Barstool Golf Time | Book Tee Times & Earn Free Barstool Golf MerchDOWNLOAD NOW

Advertisement

ANUS Episode 212: My D*ck Smells Fucked

Episode 212 is finally here, and it’s with the least heavy heart possible that I announce Troy has been officially relieved of his duties as our podcast’s intern. Thank you to all the ANUS Polyps for sticking with us and remaining patient despite Troy’s perpetual errors and blunders. Apparently, on top of being an all-around nuisance, he’s been confusing the “preview” button with the “publish” button in the backend, so the first 211 episodes were just straight up never posted to the Barstool site. I would say that he can’t do anything right but even that would be overselling him. Luckily, Troy will be replaced by a much more qualified intern, Mr. Tyler Goochman, effective immediately. @BarstoolGooch is a grinder’s grinder. The type of team player who has your back on the field and in the locker room. Also, moving forward, Owen will be joining us on the panel. And as always, Jeff D. Lowe will continue to be the producer and editor of A New Untold Story. 

In the 211th episode, the boys discuss and analyze the scientific phenomenon of dicks smelling fucked. Fair warning, this segment may come across as "lewd" or "distasteful" for some of our less seasoned listeners, but it’s not like this is our very first podcast and we’re trying to build a core audience and make ourselves somewhat marketable to potential sponsors. Fact of the matter is that at a young age, Nick developed a savant-like ability to detect, via his sense of smell, whether or not his dick, as well as the dicks of his homies, had recently penetrated a pussy (been fucked) or not. It all started when he prematurely came to consciousness during oral surgery and immediately sniffed the distinct aroma of his dental hygienist’s hyperfungal vagina radiating from his teenage wiener. There was no mistaking it. He had been fucked

Like most prodigies, Nick only continued to master his craft and harness his "power" (he's too humble to admit that's what it is) more effectively. And by his senior year of college, he was smelling the dicks of his homies and classmates at WVU, through up to three layers of garments (e.g. jeans, And One basketball shorts, boxer briefs), and accurately distinguishing not if they had been fucked and how they had been fucked. But what if I said this blessing......came with a curse?
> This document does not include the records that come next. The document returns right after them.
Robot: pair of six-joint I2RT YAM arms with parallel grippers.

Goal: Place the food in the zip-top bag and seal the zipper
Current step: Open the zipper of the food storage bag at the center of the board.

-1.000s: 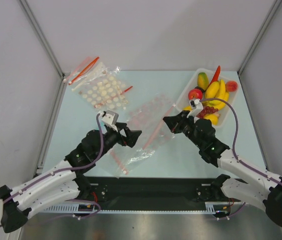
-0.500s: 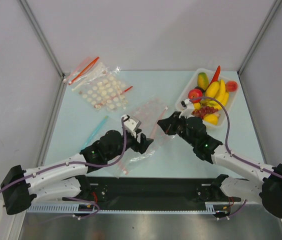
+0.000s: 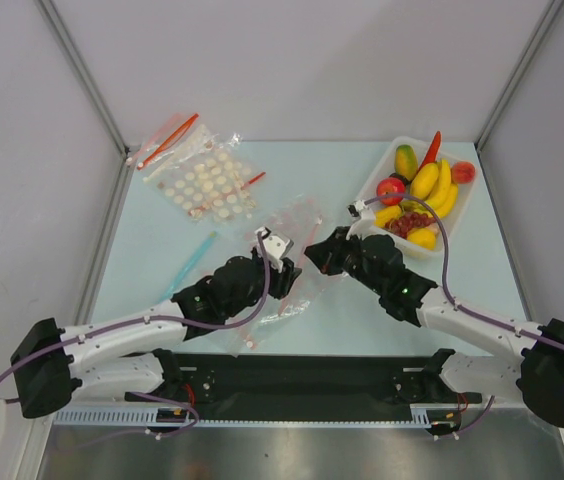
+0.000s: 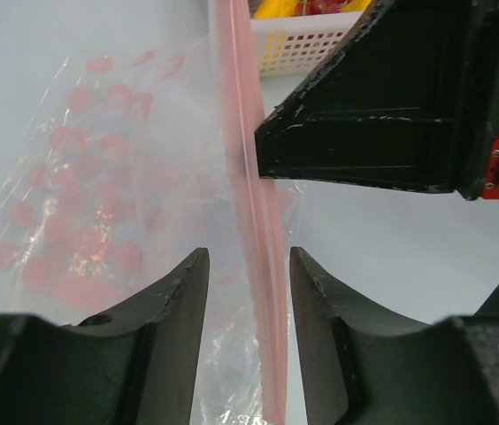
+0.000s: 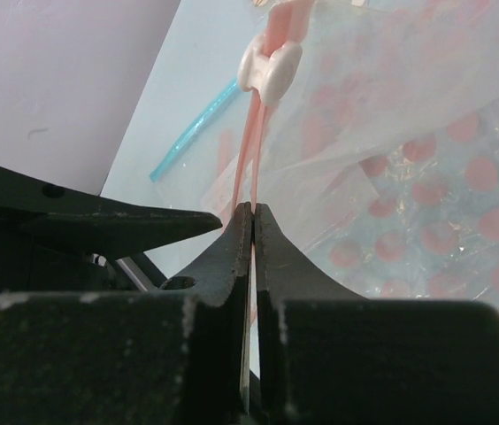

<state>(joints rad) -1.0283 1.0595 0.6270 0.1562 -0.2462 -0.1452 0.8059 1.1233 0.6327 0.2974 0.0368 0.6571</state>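
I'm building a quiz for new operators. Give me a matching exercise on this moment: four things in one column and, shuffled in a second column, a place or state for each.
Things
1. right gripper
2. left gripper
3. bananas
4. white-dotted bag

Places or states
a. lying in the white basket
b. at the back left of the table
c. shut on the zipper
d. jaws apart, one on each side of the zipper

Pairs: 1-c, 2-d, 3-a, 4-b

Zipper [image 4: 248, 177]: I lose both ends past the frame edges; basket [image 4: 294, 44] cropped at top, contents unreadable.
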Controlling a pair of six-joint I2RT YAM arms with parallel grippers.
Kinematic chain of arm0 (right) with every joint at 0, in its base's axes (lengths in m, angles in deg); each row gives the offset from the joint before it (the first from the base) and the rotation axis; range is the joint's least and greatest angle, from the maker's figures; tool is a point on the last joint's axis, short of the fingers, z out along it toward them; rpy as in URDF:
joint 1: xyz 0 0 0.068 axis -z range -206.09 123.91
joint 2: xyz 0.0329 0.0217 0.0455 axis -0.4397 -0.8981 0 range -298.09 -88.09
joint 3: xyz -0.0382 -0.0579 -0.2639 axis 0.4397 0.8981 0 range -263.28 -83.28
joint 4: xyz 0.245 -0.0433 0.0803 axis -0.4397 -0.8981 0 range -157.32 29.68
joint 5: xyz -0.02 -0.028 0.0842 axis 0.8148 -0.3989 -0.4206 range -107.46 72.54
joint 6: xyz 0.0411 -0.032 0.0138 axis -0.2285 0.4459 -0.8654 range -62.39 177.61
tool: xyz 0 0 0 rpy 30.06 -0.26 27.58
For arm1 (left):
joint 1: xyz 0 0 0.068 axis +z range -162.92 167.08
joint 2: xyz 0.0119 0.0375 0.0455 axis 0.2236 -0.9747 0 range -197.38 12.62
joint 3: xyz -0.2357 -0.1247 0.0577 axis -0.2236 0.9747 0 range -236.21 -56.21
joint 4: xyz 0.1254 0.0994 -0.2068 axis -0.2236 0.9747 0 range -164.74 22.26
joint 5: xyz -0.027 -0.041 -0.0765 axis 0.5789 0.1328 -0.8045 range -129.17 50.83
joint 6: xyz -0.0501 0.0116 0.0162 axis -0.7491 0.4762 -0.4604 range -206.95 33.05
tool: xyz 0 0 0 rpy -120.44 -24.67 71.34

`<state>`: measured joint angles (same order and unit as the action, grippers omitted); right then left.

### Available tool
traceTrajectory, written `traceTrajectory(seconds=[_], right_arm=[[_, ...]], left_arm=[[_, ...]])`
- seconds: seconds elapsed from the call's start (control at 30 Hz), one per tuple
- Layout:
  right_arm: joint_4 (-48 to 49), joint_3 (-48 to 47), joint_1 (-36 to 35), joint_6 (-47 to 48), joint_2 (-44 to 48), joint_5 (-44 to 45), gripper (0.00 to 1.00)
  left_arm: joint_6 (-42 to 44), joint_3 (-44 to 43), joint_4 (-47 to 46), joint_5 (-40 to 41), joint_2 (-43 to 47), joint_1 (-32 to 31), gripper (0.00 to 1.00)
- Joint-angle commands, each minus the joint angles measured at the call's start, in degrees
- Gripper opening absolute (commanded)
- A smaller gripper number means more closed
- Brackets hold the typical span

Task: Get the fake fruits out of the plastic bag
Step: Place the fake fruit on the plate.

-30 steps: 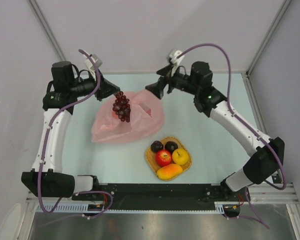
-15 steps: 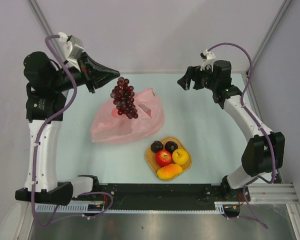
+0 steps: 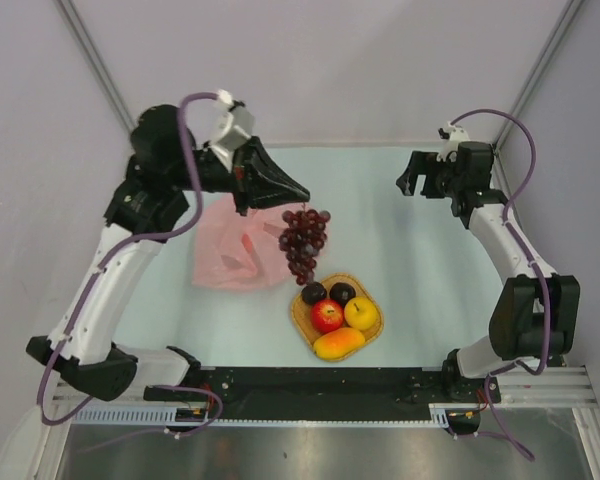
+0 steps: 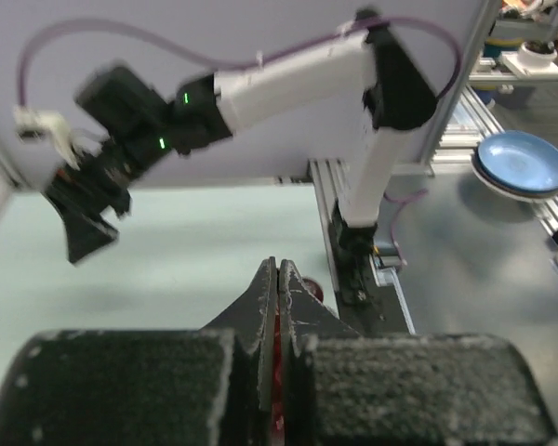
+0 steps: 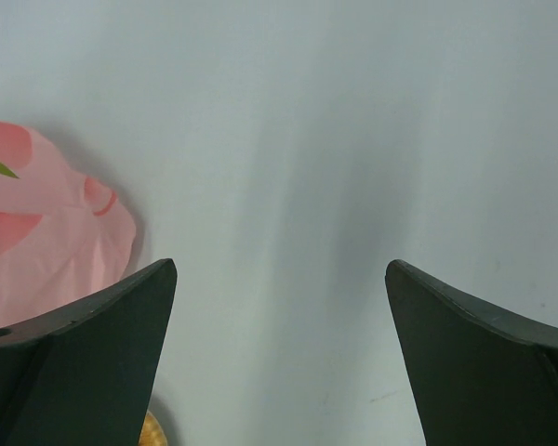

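My left gripper [image 3: 302,194] is shut on the stem of the dark purple grape bunch [image 3: 303,243], which hangs in the air just above the tray's far edge. In the left wrist view the jaws [image 4: 279,269] are pressed together with a sliver of red grape between them. The pink plastic bag [image 3: 230,250] lies crumpled and flat on the table, left of the grapes. The woven tray [image 3: 372,331] holds two dark plums [image 3: 314,293], a red apple [image 3: 327,316], a yellow round fruit [image 3: 360,313] and a mango [image 3: 339,344]. My right gripper [image 3: 408,182] is open and empty at the far right; it also shows in the right wrist view [image 5: 279,279].
The bag's edge shows in the right wrist view [image 5: 46,232], with the tray's rim [image 5: 152,430] at the bottom. The enclosure's walls and metal posts ring the table. The black rail runs along the near edge.
My left gripper swung right and nearer with the grape bunch, from over the bag to above the tray's far edge. My right gripper drew back to the right. The bag has sagged flatter.
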<state>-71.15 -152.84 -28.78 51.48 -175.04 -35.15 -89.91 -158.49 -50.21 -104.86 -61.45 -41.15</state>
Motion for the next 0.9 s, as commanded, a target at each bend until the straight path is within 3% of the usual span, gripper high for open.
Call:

Following the Dick Smelling Fucked segment, the boys lightened up the mood with some banter about a hypothetical "worst person in the world" candidate: A guy who is arrogantly prideful about his Cards Against Humanity abilities — recounting his best "plays" on first dates in the same manner that one would reminisce about their high school football touchdowns from a decade ago, treating his card combinations as if they were his own original jokes, and smugly flaunting his losses in Never Have I Ever.

Also in this episode, the boys discuss Nick's foreplay technique of scatting on women's chest (giving them "Mrazberries"), debate the age-old Is That A Sauce or Cream? conundrum, and not much much more. Please listen and subscribe. Thank you.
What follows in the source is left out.